Napier88
- Paradigms: Multi-paradigm: Procedural, imperative, structured
- Family: ALGOL
- Designed by: Ron Morrison, Fred Brown, Richard Connor, Al Dearle
- Developer: University of St Andrews
- First appeared: 1988; 37 years ago
- Implementation language: S-algol

Influenced by
- ALGOL 60, S-algol, PS-algol

= Napier88 =

Napier88 is an orthogonally persistent programming language that was designed and implemented at the University of St Andrews, Scotland. The primary designer was Ron Morrison, whose initial designs were extended and implemented by Fred Brown, Richard Connor, and Al Dearle. Napier88 was ahead of its time in many ways, and was the first robustly implemented language to combine a polymorphic type system with orthogonal persistence. The language was robustly implemented and released to users from both industry and academia; up to 1,000 registered users were recorded in due course. The language, however, was only intended to provide a proof of concept for an experiment in persistent programming; some time after 1989 (the year the first implementation was in fact released) the group's interests moved on and the language was no longer maintained.

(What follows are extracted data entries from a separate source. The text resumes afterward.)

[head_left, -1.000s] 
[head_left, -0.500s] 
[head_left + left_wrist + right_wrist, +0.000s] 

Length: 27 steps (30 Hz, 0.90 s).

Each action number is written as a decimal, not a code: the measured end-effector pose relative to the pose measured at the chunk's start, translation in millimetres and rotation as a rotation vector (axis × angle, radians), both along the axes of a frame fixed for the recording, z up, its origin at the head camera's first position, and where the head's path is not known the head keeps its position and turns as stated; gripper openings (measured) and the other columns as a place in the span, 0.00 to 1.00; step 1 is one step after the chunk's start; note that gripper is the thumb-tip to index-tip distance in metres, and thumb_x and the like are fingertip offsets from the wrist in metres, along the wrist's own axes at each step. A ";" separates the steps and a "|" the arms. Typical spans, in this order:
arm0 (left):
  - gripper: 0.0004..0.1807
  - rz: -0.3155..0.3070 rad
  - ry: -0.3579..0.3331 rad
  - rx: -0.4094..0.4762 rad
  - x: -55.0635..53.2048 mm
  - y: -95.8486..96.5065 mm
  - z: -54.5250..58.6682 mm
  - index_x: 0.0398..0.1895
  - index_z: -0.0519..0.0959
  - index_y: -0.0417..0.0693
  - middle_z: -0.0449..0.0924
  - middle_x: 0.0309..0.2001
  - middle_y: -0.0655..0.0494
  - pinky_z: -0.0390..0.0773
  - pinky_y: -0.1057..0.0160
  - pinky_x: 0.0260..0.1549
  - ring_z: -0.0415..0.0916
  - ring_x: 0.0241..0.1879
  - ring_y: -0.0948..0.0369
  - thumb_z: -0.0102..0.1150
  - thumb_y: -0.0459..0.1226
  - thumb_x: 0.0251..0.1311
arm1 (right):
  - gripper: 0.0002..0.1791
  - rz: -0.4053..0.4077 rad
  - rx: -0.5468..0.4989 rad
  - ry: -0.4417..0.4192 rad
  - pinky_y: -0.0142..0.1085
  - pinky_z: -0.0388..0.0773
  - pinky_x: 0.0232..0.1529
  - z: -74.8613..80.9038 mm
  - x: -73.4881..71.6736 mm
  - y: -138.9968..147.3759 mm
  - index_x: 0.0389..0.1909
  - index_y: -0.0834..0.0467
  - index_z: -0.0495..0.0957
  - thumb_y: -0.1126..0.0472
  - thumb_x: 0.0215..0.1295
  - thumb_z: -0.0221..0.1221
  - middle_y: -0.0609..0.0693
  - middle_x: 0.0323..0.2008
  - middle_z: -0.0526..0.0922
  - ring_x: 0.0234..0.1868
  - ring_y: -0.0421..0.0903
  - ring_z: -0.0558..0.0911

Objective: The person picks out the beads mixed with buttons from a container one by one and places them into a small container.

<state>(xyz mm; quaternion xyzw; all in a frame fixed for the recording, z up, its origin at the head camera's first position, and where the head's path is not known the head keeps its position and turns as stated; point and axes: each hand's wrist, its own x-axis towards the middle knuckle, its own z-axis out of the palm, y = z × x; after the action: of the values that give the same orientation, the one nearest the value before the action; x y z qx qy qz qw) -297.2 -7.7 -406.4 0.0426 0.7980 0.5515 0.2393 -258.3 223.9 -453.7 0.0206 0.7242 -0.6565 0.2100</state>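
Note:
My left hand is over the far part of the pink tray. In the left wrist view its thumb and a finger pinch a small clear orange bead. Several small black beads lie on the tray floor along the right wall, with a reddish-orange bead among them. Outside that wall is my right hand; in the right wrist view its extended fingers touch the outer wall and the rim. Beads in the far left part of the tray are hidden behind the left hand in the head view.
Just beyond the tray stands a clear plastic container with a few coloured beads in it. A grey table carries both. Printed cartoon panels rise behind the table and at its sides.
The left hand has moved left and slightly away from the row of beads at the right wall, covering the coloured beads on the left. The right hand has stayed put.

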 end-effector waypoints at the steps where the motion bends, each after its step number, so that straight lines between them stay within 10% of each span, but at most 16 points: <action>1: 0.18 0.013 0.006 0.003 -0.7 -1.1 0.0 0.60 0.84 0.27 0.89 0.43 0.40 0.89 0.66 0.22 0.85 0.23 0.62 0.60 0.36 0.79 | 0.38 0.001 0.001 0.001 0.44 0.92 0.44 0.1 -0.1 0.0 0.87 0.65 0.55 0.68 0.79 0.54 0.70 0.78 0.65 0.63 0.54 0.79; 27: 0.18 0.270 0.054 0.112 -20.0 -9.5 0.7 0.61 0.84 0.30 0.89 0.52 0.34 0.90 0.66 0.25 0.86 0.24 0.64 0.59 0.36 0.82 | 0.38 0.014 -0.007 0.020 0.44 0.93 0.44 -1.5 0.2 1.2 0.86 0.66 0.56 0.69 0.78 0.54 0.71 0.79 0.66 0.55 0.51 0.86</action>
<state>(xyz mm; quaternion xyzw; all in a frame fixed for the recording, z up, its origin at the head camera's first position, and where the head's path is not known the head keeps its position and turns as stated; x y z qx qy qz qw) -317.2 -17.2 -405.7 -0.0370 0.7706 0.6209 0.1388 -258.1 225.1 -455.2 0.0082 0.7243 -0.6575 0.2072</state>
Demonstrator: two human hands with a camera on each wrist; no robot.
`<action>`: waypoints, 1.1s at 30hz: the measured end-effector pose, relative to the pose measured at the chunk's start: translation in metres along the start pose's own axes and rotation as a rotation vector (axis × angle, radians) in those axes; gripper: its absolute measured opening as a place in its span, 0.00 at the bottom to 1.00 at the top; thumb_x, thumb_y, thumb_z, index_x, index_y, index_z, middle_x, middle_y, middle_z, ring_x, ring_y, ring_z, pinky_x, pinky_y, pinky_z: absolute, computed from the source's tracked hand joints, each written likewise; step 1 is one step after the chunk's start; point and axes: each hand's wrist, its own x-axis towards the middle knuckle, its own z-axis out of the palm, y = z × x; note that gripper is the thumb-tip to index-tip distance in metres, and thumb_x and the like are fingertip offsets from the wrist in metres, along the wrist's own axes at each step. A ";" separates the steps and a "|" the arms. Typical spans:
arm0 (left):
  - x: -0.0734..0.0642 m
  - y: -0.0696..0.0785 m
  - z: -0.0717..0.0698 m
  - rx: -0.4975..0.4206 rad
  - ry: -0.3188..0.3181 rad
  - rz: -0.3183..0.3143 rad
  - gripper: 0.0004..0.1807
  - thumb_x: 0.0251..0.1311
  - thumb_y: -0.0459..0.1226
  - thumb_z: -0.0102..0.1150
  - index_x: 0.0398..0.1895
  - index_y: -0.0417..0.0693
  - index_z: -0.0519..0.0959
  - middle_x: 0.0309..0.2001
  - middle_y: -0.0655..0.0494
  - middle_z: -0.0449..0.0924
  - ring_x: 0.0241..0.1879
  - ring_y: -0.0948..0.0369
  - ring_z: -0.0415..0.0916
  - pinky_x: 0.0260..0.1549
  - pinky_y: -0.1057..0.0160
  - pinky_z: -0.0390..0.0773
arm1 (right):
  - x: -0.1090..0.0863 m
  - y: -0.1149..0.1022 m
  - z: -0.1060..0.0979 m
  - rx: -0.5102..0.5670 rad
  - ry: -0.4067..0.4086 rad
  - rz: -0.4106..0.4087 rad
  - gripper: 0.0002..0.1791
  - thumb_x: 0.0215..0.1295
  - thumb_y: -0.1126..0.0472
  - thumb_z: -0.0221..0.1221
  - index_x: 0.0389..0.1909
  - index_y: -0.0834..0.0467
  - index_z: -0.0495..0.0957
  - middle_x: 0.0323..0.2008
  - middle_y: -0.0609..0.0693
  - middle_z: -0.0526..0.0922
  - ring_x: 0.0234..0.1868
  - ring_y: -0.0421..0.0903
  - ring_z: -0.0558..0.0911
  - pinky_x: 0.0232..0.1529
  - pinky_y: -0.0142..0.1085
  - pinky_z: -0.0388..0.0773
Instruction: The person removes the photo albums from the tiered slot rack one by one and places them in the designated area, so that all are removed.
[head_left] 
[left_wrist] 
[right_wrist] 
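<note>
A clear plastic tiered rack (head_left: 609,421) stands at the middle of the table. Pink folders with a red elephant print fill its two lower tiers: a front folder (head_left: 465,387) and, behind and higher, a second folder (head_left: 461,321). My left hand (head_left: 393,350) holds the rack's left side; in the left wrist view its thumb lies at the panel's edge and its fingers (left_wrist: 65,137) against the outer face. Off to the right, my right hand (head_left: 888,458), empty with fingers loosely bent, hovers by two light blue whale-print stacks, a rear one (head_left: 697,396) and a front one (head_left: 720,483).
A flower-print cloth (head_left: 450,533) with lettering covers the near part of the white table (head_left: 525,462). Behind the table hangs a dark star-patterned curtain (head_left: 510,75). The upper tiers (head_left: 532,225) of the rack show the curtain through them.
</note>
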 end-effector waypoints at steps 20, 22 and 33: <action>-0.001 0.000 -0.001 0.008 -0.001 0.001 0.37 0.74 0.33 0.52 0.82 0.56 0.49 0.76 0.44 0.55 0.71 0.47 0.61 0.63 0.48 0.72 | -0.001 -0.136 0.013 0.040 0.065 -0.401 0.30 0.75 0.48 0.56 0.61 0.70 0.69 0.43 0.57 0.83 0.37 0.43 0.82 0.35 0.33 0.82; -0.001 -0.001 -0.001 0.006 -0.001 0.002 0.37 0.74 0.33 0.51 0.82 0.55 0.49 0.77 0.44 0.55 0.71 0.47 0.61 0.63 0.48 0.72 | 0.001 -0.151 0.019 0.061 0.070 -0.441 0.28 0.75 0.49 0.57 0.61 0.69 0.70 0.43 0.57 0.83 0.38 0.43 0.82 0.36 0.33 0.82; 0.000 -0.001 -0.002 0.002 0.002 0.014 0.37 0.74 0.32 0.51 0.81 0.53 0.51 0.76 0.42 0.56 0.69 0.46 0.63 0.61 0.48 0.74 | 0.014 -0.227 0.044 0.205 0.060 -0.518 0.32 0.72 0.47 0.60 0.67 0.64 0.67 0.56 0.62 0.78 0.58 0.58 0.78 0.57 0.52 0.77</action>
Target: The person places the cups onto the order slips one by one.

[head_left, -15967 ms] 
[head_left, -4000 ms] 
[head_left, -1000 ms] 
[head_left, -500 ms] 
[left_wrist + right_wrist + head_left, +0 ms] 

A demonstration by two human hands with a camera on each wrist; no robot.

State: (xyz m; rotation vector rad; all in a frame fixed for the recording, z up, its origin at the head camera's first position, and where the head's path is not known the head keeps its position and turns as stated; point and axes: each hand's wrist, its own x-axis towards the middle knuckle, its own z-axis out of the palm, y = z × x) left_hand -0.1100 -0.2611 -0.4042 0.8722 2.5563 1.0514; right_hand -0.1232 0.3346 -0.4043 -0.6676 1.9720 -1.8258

Its influence lives on in various other systems however; the CORBA type ANY is distinctly recognisable in Napier88's type ANY; Microsoft's Common Language Runtime (CLR) uses a similar polymorphic architecture, and Java's parametric types solve some of the same problems of uninstantiated types escaping from their static scope.

==History==
Napier88 was the third of a family of languages designed and implemented by Morrison at St Andrews, following on from S-algol and PS-algol.